Exercise description >> Reproduce the lines from the one holding "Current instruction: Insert" to the end of the entries. Include both ends and change nothing.

Records for processing >>
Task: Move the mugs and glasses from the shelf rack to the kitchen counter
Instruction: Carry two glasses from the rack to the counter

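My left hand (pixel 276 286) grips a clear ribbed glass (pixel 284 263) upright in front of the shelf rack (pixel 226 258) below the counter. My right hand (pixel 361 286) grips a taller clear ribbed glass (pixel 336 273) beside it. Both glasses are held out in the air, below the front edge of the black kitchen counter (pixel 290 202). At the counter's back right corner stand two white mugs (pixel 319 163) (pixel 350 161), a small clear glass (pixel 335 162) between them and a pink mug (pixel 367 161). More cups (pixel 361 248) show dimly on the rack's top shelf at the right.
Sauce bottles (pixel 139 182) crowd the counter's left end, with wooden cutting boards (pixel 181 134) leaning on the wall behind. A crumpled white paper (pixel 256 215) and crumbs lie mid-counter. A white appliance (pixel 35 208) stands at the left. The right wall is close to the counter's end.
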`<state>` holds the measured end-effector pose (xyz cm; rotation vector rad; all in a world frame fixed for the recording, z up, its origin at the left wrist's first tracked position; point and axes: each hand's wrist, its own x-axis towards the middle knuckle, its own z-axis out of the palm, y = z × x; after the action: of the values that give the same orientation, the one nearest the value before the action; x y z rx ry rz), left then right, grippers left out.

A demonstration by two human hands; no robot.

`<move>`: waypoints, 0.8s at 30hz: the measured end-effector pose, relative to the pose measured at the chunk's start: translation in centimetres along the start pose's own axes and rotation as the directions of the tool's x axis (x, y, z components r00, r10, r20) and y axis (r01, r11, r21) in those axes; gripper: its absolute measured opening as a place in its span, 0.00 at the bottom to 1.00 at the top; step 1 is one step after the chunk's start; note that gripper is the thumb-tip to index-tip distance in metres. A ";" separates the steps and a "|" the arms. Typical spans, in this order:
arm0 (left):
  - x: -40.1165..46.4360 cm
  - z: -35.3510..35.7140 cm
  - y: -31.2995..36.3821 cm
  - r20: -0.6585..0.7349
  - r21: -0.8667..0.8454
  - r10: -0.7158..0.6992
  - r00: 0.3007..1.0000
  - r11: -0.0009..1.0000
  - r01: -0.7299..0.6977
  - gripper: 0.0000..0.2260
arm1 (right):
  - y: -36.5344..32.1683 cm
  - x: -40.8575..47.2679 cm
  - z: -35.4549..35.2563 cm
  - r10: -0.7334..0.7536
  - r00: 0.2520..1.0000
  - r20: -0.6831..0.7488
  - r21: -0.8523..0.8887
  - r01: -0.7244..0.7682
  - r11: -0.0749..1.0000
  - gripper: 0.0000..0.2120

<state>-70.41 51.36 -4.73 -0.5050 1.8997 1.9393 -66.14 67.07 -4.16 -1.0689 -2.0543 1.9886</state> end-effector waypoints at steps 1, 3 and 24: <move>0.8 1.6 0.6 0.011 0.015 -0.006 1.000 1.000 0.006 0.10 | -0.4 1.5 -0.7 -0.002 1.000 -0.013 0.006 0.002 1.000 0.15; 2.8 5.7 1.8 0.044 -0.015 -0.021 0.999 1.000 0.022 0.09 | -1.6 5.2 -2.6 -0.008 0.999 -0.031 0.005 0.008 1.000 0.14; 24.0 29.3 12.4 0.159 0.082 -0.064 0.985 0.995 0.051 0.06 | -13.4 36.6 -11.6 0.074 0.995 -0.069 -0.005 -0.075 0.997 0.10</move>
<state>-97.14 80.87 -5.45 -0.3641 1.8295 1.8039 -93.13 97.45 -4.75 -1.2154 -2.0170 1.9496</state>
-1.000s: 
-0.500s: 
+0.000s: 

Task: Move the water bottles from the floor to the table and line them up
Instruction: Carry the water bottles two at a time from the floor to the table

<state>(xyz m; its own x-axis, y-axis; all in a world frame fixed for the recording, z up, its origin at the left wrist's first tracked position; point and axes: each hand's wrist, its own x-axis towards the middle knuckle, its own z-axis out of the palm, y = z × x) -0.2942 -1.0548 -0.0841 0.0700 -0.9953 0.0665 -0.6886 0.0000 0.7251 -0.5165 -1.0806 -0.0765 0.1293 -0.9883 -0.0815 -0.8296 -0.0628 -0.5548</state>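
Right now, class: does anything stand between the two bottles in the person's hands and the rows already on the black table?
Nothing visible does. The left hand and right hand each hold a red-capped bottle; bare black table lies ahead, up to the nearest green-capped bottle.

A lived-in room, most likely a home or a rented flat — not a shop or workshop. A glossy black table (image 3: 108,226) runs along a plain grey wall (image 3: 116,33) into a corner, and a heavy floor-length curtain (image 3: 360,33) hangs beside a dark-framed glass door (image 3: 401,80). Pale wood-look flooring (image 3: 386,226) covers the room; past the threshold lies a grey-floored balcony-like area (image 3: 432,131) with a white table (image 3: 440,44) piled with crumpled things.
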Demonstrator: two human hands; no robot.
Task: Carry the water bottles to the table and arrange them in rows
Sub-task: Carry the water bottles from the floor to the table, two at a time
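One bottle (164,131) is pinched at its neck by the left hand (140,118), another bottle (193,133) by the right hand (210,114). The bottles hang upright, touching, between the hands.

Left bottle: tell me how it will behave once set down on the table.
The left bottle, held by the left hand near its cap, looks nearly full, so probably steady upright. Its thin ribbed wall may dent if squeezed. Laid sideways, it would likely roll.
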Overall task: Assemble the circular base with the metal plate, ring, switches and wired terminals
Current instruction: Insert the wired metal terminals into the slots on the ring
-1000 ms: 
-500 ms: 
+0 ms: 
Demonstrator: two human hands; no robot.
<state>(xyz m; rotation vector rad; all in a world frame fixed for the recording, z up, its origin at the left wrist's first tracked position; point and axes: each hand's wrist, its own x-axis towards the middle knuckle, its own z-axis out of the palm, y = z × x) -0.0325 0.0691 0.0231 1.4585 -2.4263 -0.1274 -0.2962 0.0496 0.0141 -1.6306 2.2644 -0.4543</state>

Exercise solution >>
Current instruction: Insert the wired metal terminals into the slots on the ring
-1000 ms: 
-500 ms: 
+0 ms: 
Demonstrator: two human hands; no robot.
<state>(xyz m; rotation vector rad; all in a world frame fixed for the recording, z up, its origin at the left wrist's first tracked position; point and axes: each hand's wrist, its own x-axis towards the middle knuckle, its own z-axis out of the palm, y = z × x) -0.0325 0.0691 0.0231 1.4585 -2.4263 -0.1274 -0.2962 0.0496 0.0141 -1.6306 2.2644 -0.4543</state>

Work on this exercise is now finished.